A judge on Tuesday agreed to release Lynn from prison days after the state Supreme Court threw out the conviction, concluding the 2012 trial judge allowed too many priest-abuse victims not directly tied to the case to testify. Prosecutors had called the witnesses to show a pattern of behavior at the Philadelphia Archdiocese.
Lynn was charged with endangering a boy by transferring a suspected predator-priest to his parish in the late 1990s.
His lawyer questioned District Attorney Seth Williams' intent to retry the case. Lynn, now 65, has served all but three months of his three-year sentence.
"I think we all know where Lynn stood in this (church) hierarchy. We all know that Lynn never touched a kid," lawyer Thomas Bergstrom said after a hearing Tuesday in which Lynn was ordered released on his original $250,000 bond. "Whether he's a scapegoat or not ... we're prepared to try a fair trial any day."
Williams said there is "substantial evidence" against Lynn.

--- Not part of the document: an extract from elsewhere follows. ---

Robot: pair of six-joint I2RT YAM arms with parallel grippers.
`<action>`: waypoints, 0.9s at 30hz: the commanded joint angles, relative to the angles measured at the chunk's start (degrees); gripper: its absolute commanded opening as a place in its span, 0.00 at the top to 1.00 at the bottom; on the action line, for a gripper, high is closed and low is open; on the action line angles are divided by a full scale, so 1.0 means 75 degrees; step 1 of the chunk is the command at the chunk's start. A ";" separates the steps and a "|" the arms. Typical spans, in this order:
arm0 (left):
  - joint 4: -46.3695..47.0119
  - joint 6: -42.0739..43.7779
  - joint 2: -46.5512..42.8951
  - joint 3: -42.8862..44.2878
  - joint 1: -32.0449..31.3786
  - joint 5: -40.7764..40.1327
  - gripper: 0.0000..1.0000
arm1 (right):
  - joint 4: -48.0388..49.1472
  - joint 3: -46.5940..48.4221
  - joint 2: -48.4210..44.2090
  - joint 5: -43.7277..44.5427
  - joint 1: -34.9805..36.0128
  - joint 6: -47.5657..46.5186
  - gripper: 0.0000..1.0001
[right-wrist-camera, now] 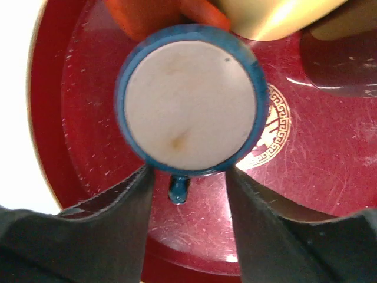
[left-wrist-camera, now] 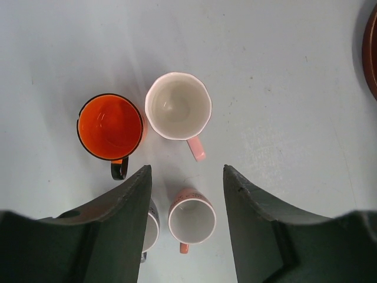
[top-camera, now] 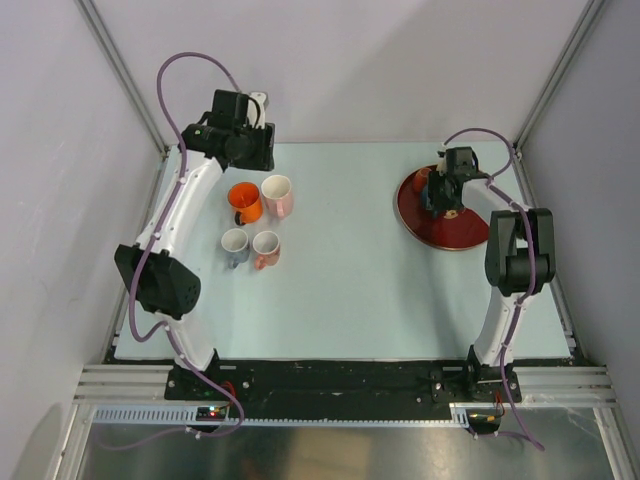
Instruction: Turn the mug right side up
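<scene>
Right hand (right-wrist-camera: 188, 175) hangs over an upside-down blue mug (right-wrist-camera: 189, 103) on the red plate (right-wrist-camera: 312, 171). Its fingers (right-wrist-camera: 118, 224) are half apart either side of the handle (right-wrist-camera: 178, 190); whether they grip, I cannot tell. Left hand (left-wrist-camera: 187, 171), half open and empty, hovers above four upright mugs (left-wrist-camera: 178, 106) on the counter (top-camera: 350, 290).

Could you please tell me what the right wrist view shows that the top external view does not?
Only the right wrist view shows the blue mug upside down, pale base up, handle toward the right gripper, and a gold emblem on the red plate. Only the top external view shows four upright mugs: orange mug, pink mug, bluish mug and salmon mug, with the left arm beside them. Both show the red plate and the right gripper.
</scene>
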 commanded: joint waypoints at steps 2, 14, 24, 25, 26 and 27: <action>0.0182 0.0428 -0.0538 -0.0092 -0.0004 -0.0131 0.43 | 0.0251 0.0537 0.0512 0.0454 0.0023 0.0129 0.55; 0.0189 0.0467 -0.0502 0.0059 -0.0045 -0.0247 0.42 | -0.0049 0.0964 0.0931 0.0977 0.0125 0.0389 0.91; 0.0187 0.0308 -0.0323 0.0421 0.0075 0.0899 0.43 | -0.0530 0.0432 -0.1122 -0.2449 -0.0003 0.0594 1.00; 0.0192 0.0266 -0.0281 0.0543 0.0127 0.1136 0.43 | -0.0526 0.0481 -0.1316 -0.2859 -0.0002 0.0644 1.00; 0.0195 0.0198 -0.0201 0.0645 0.0176 0.1349 0.42 | -0.0489 0.0524 -0.1530 -0.3251 0.0022 0.0680 1.00; 0.0196 0.0129 -0.0121 0.0819 0.0235 0.1636 0.42 | -0.0395 0.0580 -0.1690 -0.3623 0.0039 0.0740 1.00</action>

"My office takes the charges of institutional sexual abuse extremely seriously," Williams said in a statement. "I will continue to use every available legal option at my disposal to prosecute pedophile priests and those who shield them."
Lynn has been in and out of prison during his appeals. He was due to be paroled in October, but relatives instead picked him up Tuesday from a state prison in northeastern Pennsylvania. Lynn, who will live with them in the Reading area, is due back in court Thursday to get a trial date. Despite two recent bouts with pneumonia, his spirits remain strong, Bergstrom said.

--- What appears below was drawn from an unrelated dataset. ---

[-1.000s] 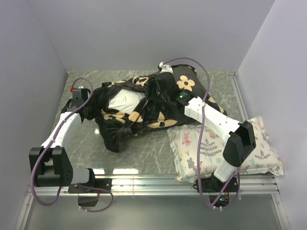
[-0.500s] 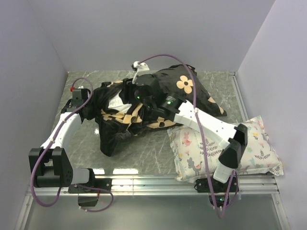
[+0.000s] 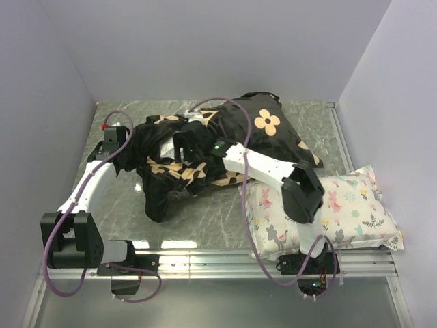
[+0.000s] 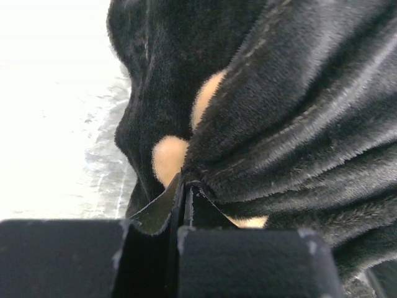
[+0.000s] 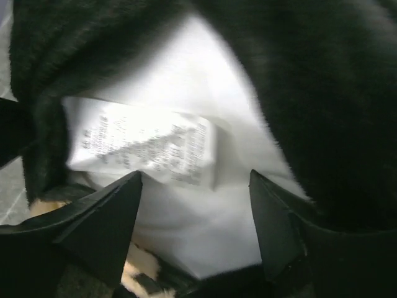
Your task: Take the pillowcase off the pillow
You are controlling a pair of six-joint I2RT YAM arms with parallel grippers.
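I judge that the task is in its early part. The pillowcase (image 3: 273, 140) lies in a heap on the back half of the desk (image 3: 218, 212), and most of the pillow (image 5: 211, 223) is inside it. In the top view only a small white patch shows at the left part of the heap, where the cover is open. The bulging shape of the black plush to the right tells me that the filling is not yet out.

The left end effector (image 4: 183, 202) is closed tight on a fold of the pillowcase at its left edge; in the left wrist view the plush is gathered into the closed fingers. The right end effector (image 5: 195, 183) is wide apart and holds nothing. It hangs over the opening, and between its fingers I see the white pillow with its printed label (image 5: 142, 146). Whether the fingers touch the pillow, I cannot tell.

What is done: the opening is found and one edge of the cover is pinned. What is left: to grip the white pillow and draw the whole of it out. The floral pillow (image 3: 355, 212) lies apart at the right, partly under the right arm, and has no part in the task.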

The accuser in Lynn's case, a former altar boy who said he was raped by two priests and his fifth-grade teacher, has since settled a civil lawsuit against the archdiocese.
At Lynn's initial trial, 21 other priest-abuse victims testified over several weeks, describing horrific sexual abuse by Philadelphia priests that stretched back for decades, long before Lynn's tenure as secretary for clergy from 1992 to 2004. Lynn knew about those cases because he read through their complaints, which were kept in a locked, secret file room. He also made a list of 35 priests accused of sex abuse.
The late Cardinal Anthony Bevilacqua had the list destroyed, according to a memo introduced at trial. A copy nonetheless survived.
The trial judge called Lynn "a monster in clerical garb who destroyed the souls of children." But defense lawyers and other critics questioned why prosecutors charged a middle man in the church bureaucracy and failed to arrest the cardinals for whom he worked.
An advocacy group for clergy-abuse victims said Tuesday that his case put employers on notice that they must report child sexual-abuse complaints.
"Finally, a Catholic enabler — a church official who put kids in harms' way — has been punished. And he may be punished further," said Karen Polesir, Philadelphia-area director of the Survivors Network of those Abused by Priests. "That should make many employers think again when they're tempted to hide known or suspected child sex crimes."
Bergstrom, though, said that if Lynn is convicted again, he could only be sentenced to complete the three months he has left to serve.